Another aspect deserving of unending praise is his fitness. That he was never a tearaway quick may have contributed to Anderson not suffering breakdowns, as has been the fact that he has stayed away from limited-overs cricket and focused only on one format since 2015. But it still takes immense devotion and care to keep putting in those extra hours at the gym at an age when almost all cricketers are well into retirement. As England skipper Ben Stokes said on the eve of the Dharamsala Test, Anderson is still among the fittest members in the squad, evident in the way he throws himself around on the field.

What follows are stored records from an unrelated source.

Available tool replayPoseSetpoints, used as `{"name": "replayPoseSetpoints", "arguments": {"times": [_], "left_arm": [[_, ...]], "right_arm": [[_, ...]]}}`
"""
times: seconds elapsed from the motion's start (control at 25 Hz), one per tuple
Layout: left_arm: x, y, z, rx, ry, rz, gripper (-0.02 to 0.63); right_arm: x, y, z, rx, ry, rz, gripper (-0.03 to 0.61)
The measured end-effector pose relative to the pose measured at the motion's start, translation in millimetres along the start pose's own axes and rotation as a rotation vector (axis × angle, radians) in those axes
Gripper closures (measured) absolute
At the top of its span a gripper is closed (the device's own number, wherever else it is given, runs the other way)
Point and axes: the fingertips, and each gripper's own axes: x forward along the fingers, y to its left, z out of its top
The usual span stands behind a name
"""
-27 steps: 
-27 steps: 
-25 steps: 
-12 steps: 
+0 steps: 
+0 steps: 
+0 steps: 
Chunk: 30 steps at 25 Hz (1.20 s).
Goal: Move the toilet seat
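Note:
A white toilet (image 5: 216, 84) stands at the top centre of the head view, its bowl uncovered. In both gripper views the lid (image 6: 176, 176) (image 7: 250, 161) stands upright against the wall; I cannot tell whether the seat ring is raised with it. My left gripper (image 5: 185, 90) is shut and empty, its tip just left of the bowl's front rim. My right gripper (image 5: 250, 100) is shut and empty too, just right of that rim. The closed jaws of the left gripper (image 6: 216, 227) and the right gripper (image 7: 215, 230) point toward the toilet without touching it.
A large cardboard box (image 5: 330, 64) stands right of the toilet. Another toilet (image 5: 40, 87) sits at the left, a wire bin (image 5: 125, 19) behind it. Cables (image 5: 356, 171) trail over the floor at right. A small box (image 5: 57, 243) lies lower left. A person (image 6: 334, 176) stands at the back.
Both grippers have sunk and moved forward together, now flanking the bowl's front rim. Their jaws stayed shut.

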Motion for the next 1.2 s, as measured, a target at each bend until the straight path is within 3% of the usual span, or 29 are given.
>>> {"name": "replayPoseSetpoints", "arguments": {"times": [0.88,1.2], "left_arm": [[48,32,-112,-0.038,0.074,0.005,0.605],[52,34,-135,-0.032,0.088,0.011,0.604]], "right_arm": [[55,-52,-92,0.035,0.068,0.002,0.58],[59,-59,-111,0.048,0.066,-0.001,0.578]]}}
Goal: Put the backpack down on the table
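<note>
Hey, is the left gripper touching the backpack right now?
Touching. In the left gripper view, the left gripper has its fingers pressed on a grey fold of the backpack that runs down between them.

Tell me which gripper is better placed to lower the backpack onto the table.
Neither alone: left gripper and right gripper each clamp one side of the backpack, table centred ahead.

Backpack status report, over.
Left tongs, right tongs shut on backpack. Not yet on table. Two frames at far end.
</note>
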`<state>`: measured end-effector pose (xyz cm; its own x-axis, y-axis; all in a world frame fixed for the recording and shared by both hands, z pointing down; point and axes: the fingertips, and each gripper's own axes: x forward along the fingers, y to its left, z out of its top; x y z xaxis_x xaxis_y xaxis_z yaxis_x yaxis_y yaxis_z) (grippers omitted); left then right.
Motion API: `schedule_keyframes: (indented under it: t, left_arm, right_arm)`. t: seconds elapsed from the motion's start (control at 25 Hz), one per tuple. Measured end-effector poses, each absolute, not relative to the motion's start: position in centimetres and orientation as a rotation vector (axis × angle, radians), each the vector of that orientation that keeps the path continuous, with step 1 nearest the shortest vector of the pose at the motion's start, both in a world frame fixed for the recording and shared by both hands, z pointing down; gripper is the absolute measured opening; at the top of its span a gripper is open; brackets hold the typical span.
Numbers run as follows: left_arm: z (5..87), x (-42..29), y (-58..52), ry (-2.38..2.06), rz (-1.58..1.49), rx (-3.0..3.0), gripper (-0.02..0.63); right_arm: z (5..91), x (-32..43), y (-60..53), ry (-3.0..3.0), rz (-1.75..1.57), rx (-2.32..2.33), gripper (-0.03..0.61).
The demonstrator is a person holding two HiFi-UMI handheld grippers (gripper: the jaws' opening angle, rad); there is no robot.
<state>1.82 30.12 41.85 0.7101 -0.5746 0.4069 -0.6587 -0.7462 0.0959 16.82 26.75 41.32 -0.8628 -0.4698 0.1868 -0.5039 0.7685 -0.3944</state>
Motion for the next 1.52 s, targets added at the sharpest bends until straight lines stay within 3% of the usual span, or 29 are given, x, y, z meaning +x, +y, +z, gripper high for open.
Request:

“700 wickets is phenomenal as a seam bowler,” Stokes had said on Wednesday. “He has had an amazing career up to date and I just can’t see him stopping. I’ve played with Jimmy for a long, long time and I have never seen him look as physically fit as he does right now. Being 41 and still showing the hunger to get better every day is testament to his commitment.”

Never mind the brilliance and defiance that have defined Anderson’s illustrious career, he will have to stop at some stage. Till then, instead of harping on how many more matches and wickets he has left in him, let’s just savour the skills of the rarest of rare bowlers.